ECLI:NL:GHARL:2024:8013

Gerechtshof Arnhem-Leeuwarden

Datum uitspraak
10 december 2024
Publicatiedatum
6 januari 2025
Zaaknummer
200.311.658/01
Instantie
Gerechtshof Arnhem-Leeuwarden
Type
Uitspraak
Rechtsgebied
Civiel recht
Procedures
  • Hoger beroep
Vindplaatsen
  • Rechtspraak.nl
AI samenvatting door LexboostAutomatisch gegenereerd

Hoger beroep over betaling van gefactureerd meerwerk door aannemer aan opdrachtgever

In deze zaak gaat het om een hoger beroep van Drenth Installatietechniek B.V. tegen Medisch Centrum Hoogezand-Sappemeer B.V. over de betaling van gefactureerd meerwerk.
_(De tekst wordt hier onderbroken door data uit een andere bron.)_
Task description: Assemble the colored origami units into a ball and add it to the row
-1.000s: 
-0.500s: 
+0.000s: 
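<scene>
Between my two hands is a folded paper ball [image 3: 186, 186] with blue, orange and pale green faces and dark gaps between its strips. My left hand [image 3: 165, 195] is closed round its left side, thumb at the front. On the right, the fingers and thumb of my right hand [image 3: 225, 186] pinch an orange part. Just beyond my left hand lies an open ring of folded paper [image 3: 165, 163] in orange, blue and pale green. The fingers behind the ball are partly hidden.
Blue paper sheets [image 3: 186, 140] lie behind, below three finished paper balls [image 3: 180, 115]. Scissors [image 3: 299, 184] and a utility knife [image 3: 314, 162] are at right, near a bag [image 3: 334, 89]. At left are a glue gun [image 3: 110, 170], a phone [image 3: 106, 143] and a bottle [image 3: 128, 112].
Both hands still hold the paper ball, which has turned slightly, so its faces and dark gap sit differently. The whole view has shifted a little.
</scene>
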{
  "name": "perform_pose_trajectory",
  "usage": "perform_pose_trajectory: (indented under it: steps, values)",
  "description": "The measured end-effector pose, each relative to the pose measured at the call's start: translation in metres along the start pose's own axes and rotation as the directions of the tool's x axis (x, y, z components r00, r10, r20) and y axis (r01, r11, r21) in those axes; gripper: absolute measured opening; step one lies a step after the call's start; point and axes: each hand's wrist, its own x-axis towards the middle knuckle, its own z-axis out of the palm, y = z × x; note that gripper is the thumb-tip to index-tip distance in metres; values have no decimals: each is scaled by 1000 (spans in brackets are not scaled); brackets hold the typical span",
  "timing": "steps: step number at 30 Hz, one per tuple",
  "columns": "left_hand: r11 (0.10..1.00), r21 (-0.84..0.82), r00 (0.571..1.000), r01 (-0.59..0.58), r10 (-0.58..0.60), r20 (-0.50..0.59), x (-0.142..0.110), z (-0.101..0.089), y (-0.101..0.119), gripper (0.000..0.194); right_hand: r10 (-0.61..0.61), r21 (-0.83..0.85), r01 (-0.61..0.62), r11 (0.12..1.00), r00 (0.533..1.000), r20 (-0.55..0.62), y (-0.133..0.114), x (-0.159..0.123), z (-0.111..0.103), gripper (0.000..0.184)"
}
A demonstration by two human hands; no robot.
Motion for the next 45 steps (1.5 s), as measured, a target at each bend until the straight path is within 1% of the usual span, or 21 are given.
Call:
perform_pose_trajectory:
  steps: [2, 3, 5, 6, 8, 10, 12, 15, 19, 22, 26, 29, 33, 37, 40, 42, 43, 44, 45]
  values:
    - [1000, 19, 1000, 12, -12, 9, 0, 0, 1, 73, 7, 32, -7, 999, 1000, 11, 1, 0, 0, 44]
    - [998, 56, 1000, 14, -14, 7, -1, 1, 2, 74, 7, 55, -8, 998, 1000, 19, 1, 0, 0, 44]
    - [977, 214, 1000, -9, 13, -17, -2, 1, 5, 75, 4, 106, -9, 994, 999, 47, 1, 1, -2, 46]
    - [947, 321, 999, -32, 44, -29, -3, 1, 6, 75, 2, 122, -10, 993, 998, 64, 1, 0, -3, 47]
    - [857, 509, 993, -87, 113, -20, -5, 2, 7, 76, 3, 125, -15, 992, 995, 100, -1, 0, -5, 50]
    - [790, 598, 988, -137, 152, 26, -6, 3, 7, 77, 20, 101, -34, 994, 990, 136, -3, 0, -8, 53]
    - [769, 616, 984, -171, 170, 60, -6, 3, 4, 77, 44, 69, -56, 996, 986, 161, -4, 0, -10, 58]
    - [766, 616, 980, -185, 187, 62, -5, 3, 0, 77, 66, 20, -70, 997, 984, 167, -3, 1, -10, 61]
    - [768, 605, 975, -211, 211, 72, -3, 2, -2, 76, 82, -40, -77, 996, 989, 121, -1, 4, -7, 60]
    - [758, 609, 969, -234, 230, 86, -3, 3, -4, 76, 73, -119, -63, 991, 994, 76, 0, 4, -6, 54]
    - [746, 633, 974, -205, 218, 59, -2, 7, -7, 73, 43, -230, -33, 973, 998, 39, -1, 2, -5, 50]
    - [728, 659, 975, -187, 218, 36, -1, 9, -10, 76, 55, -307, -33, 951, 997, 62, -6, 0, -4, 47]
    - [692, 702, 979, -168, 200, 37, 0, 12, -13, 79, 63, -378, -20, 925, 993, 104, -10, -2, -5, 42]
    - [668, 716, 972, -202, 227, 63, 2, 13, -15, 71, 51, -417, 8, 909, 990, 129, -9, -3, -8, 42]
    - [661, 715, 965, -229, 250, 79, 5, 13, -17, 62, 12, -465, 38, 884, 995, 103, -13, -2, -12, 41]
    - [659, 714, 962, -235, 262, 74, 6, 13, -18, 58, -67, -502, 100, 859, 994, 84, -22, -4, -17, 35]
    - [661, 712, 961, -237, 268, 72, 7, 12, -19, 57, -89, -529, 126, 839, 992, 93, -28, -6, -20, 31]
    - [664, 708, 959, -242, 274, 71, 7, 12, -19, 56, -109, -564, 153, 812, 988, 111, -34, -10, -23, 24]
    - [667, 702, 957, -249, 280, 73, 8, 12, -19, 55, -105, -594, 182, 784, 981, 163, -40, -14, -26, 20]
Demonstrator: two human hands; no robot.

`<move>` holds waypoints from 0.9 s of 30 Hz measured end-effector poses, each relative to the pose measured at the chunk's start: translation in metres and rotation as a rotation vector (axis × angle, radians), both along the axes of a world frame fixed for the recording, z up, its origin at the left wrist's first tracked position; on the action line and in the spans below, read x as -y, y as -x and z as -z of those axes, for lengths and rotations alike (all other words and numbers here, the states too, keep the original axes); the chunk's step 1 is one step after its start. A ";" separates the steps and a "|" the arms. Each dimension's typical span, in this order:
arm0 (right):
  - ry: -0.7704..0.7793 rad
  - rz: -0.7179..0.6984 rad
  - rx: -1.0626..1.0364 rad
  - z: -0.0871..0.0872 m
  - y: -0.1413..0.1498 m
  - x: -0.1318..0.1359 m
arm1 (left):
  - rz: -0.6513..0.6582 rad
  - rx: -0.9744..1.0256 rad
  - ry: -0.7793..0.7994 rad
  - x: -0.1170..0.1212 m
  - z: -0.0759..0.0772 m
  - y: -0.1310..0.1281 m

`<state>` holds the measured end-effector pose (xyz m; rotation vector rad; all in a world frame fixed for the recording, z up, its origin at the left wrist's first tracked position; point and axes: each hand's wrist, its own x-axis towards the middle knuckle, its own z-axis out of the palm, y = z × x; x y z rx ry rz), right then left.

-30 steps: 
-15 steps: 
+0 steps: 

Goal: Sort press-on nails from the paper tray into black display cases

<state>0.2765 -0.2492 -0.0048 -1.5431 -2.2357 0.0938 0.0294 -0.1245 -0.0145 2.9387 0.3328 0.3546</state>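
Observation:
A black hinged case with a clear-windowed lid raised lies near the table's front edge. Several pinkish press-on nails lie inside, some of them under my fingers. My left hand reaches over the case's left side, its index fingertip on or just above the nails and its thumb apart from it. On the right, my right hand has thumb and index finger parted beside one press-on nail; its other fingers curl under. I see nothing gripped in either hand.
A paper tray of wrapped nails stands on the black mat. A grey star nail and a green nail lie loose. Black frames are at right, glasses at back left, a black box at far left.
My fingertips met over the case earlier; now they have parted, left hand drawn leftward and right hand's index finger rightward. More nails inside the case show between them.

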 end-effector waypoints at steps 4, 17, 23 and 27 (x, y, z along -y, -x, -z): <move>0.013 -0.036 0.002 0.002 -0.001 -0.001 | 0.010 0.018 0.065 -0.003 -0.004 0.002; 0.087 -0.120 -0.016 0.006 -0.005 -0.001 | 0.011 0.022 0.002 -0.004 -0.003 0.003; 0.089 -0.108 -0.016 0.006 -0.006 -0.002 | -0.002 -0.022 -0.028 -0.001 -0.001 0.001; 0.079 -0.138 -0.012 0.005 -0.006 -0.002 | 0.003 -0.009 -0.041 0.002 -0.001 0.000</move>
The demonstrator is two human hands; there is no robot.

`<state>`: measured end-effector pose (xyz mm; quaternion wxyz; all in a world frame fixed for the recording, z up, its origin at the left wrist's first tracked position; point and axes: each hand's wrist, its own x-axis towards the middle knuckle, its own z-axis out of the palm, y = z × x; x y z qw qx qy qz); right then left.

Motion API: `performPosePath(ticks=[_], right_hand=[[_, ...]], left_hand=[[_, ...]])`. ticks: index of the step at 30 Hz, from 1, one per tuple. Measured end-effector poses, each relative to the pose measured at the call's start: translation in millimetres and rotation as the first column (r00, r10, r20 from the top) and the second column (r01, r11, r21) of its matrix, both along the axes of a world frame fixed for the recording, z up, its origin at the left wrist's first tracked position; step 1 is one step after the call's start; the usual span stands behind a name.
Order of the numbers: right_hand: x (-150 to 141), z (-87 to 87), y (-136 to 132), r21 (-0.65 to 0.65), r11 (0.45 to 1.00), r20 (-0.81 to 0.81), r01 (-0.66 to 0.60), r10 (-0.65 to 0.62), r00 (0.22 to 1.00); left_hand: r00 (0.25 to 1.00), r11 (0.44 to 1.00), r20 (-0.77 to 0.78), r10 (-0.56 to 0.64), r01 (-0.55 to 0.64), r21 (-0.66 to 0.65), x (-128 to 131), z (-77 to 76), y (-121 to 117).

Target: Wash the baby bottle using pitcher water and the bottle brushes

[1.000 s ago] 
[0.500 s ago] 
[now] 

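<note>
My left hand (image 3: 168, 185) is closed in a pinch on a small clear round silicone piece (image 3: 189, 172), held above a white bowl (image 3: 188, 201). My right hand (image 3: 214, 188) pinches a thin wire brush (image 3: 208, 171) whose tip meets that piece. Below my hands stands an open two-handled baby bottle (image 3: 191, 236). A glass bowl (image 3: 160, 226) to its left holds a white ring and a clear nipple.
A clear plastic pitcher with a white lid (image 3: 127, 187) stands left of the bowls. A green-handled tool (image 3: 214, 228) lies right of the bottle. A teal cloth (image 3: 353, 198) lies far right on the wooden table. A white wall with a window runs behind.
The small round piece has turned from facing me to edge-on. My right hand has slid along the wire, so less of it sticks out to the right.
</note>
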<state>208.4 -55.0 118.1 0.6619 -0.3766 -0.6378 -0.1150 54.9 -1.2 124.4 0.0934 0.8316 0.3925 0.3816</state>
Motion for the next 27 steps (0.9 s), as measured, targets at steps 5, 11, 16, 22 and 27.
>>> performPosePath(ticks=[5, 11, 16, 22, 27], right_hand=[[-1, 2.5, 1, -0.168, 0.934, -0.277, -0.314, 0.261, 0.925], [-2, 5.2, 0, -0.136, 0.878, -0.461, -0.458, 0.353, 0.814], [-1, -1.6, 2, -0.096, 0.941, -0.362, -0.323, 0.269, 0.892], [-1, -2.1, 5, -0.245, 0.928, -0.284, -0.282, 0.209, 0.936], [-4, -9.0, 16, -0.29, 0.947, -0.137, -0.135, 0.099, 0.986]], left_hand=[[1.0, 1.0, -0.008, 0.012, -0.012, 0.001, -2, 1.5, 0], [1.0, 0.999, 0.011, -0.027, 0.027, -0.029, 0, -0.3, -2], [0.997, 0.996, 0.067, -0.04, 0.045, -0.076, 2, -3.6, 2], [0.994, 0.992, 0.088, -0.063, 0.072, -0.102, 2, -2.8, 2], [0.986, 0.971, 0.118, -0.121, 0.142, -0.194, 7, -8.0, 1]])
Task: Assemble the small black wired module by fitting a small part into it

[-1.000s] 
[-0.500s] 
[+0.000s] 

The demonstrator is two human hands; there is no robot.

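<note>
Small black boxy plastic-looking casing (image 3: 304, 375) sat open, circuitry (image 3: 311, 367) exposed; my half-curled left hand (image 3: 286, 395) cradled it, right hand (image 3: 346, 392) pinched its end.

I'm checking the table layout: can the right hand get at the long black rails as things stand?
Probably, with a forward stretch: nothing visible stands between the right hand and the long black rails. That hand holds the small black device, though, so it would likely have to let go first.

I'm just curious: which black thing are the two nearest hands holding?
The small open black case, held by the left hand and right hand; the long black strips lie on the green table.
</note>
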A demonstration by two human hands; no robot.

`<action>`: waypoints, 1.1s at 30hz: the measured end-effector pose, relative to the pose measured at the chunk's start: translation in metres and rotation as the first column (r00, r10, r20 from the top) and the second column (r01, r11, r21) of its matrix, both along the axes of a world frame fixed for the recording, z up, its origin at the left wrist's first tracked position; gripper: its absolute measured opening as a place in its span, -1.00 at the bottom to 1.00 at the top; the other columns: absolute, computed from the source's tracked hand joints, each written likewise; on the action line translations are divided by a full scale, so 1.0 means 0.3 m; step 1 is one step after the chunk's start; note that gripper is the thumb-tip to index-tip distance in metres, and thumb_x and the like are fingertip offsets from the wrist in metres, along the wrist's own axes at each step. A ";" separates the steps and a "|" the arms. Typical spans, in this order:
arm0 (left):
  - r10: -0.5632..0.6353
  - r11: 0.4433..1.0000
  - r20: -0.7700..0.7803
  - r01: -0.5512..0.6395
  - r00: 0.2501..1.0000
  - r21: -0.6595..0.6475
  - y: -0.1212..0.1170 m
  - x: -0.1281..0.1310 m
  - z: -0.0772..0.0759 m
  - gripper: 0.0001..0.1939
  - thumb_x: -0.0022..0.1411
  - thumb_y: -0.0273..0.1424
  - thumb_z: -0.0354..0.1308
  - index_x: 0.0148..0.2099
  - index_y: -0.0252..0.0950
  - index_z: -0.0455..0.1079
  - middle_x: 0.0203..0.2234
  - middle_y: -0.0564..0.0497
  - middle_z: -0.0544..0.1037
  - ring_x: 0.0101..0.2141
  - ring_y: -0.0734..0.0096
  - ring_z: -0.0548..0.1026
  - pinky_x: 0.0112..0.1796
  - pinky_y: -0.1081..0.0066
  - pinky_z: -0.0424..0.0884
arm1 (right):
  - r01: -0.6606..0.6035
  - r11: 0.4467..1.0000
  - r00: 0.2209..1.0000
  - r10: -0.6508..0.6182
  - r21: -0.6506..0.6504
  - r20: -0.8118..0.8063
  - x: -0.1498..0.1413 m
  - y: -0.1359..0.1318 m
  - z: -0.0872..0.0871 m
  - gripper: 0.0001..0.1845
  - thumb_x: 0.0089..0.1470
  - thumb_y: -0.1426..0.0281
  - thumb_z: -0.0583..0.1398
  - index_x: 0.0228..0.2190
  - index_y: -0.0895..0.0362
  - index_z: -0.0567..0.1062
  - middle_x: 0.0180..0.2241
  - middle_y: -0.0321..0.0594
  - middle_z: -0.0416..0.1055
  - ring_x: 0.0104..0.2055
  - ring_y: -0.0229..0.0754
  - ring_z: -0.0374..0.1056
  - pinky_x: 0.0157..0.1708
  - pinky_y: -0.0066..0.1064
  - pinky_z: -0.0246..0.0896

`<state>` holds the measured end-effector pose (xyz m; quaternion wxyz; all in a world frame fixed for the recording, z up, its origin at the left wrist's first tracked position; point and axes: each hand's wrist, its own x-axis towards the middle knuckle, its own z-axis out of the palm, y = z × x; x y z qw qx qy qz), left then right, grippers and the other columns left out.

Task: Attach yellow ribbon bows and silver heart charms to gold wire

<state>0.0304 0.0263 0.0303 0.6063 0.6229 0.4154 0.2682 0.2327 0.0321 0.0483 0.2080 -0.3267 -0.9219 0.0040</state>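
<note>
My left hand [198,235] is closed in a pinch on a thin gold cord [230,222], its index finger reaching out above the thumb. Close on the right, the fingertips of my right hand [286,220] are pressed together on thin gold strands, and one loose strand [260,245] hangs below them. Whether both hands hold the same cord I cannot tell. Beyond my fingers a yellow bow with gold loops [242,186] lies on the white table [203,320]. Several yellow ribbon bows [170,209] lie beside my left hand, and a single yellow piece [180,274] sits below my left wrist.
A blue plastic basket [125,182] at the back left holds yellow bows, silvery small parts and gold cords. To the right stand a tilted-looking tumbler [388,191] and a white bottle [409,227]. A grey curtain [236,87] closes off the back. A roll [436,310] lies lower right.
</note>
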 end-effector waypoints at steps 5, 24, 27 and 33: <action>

Drenth stelt dat zij van of namens MCHS opdracht heeft gekregen voor het uitvoeren van meerwerk, maar het hof oordeelt dat Drenth niet heeft aangetoond dat er een geldige opdracht tot meerwerk is gegeven. De rechtbank had eerder geoordeeld dat er geen schriftelijke of mondelinge opdracht was gegeven door MCHS. Drenth heeft in hoger beroep twaalf grieven geformuleerd, waarvan het hof de meeste heeft verworpen. Het hof concludeert dat Drenth niet is geslaagd in het bewijs dat de toezichthouder namens MCHS opdrachten heeft gegeven voor het meerwerk. Het hof oordeelt dat er geen sprake is van ongerechtvaardigde verrijking van MCHS, omdat Drenth onvoldoende heeft onderbouwd dat MCHS is verrijkt door het extra werk. Het hof bekrachtigt het vonnis van de rechtbank en veroordeelt Drenth in de proceskosten.

Uitspraak

GERECHTSHOF ARNHEM-LEEUWARDEN
locatie Leeuwarden
afdeling civiel recht, handel
zaaknummer gerechtshof 200.311.658/01
(zaaknummer rechtbank Noord-Nederland 199329)
arrest van 10 december 2024
in de zaak van
Drenth Installatietechniek B.V.,
gevestigd te Veendam,
die hoger beroep heeft ingesteld,
en bij de rechtbank eiseres was,
hierna te noemen “Drenth”,
vertegenwoordigd door advocaat mr. W.J. Leerink, die kantoor houdt te Groningen,
tegen
Medisch Centrum Hoogezand-Sappemeer B.V.,
gevestigd te Hoogezand,
tegen wie hoger beroep is ingesteld,
die bij de rechtbank gedaagde was,
hierna te noemen “MCHS”,
vertegenwoordigd door advocaat mr. A.A. Westers, die kantoor houdt te Groningen.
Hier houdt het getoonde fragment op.